Local Journalism Initiative
It’s that time of year when the Canadian snowbirds start to return north for the summer, but they won’t find a soft landing at a campground in St. Clair Township. But St. Clair Region Conservation Authority is allowing them to return to their second homes.
Township council will keep the gates on local campgrounds closed due to COVID-19, so St. Clair snowbirds will need to find a temporary home.
Kendall Lindsay, director of community services, told council Monday he has been receiving several calls a day from snowbirds asking about the status of St. Clair’s three campgrounds – Mooretown, Cathcart and Branton Cundick.
The sites are popular resident areas for those returning from the United States for the warm months. Some live in the US in the winter and then return home to their campsites.
Campgrounds were originally scheduled to open May 1, but with the province’s emergency order this has been pushed back to at least May 12.
Municipalities have the option of opening to snowbirds alone while the order is in place.
Lindsay floated the possibility of allowing a certain number into the Cathcart grounds, which could accommodate 12 campers. But he added that there were several issues with this.
“The province has really put it on us to decide who a snowbird is or isn’t. My fear is that everybody is going to be coming out of the woodwork to say they’re a snowbird and get into the campground,” Lindsay says.
Lindsay is concerned about his staff and the demands this would place on a group that is already stretched thin. St. Clair will not be hiring students during the summer due to the COVID-19.

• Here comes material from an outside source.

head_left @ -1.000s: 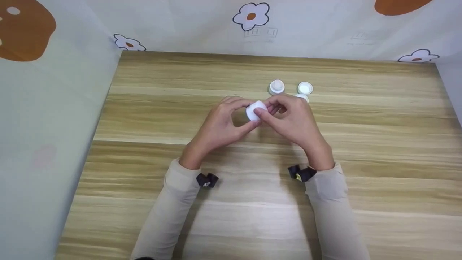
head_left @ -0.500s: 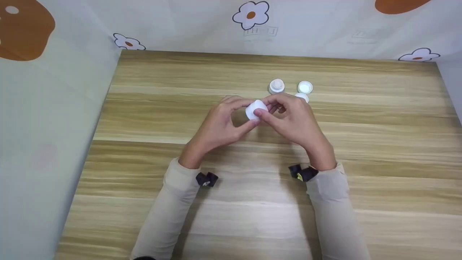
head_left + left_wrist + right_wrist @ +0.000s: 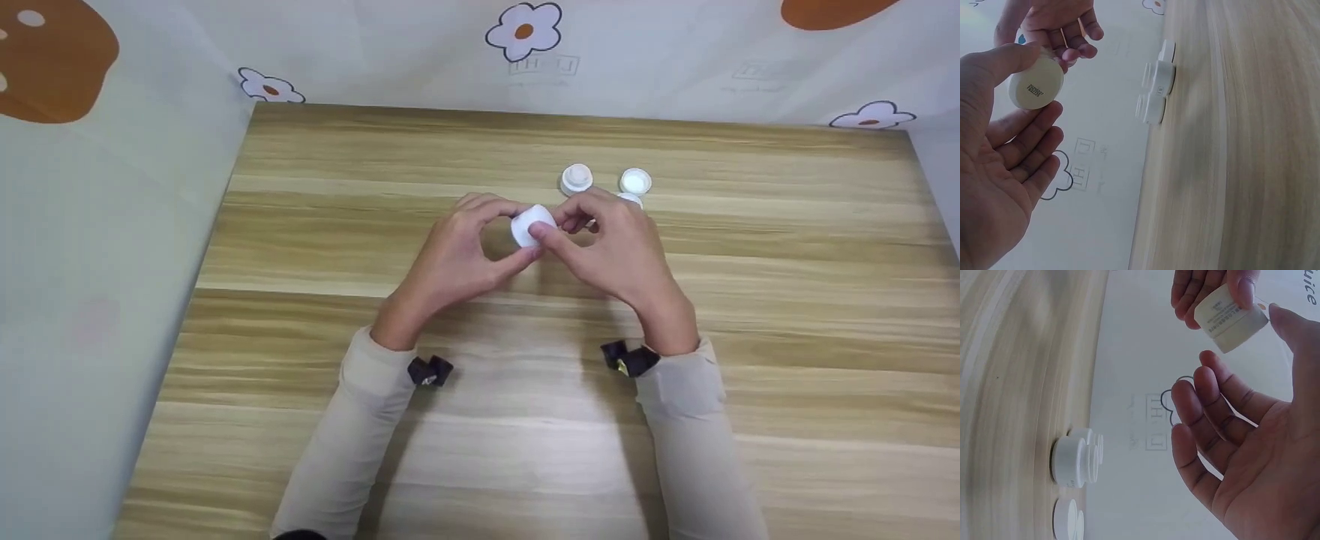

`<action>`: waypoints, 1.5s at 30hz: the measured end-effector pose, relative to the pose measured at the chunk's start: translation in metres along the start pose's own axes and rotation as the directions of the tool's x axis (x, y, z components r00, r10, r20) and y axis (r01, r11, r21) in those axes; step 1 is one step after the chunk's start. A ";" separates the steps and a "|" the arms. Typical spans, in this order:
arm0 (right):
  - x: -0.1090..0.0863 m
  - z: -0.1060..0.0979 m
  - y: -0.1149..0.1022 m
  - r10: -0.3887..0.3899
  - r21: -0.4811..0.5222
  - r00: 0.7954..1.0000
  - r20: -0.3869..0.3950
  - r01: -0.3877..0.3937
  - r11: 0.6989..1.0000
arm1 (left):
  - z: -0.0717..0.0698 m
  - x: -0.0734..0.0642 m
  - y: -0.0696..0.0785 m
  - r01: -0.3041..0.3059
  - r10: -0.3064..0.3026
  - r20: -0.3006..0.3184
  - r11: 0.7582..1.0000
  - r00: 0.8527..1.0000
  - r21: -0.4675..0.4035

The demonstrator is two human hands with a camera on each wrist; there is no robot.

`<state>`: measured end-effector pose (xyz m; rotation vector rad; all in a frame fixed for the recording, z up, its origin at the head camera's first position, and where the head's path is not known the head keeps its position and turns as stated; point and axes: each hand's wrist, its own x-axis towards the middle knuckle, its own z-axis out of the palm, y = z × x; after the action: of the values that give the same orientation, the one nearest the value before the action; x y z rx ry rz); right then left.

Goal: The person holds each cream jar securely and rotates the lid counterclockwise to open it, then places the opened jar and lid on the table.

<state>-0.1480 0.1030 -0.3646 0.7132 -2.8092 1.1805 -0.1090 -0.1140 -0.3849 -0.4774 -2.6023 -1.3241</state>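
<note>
A small white lidded jar (image 3: pixel 525 227) is held above the table between both hands. My left hand (image 3: pixel 461 255) pinches the jar's body between thumb and fingers. In the left wrist view the jar's base (image 3: pixel 1036 90) bears a dark printed code. My right hand (image 3: pixel 619 251) is cupped loosely around the lid end. Its thumb lies over the jar in the head view. In the right wrist view, though, its index fingertip stands slightly off the lid (image 3: pixel 1238 333), and the other fingers are relaxed. Small print covers the jar's side.
Beyond the right hand stand an open white jar (image 3: pixel 577 179) and a lid (image 3: pixel 636 181). Another lid (image 3: pixel 631 199) is partly covered by that hand. A second open jar (image 3: pixel 1080 432) shows in the right wrist view. Patterned white sheeting (image 3: pixel 652 45) borders the wooden table (image 3: pixel 337 187).
The jar stays in both hands in almost the same place. My right fingers have shifted slightly around the lid end. The jars and lids on the table have not moved.
</note>
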 end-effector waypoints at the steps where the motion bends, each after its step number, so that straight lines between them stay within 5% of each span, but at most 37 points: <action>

Any returning snowbird from the United States would have to immediately enter quarantine for a two-week period at the campground as well, as mandated by law.
Lindsay says the OPP would help monitor this, but that it would still be hard for his staff to constantly keep tabs on everyone at the site.
Council decided to keep the grounds closed to everyone for now saying the safety of staff was too important and it would be difficult to determine who was a snowbird or not.
Council will revisit the issue May 4.
Meantime, the St. Clair Region Conservation Authority is allowing snowbirds to return to their three conservation areas in the region. It doesn’t appear there will be a large number of people setting up camp however.
Janet Denkers, clerk-administrator in Brooke-Alvinston, told council Thursday night one couple would be moving into the AW Campbell Conservation Area on Friday.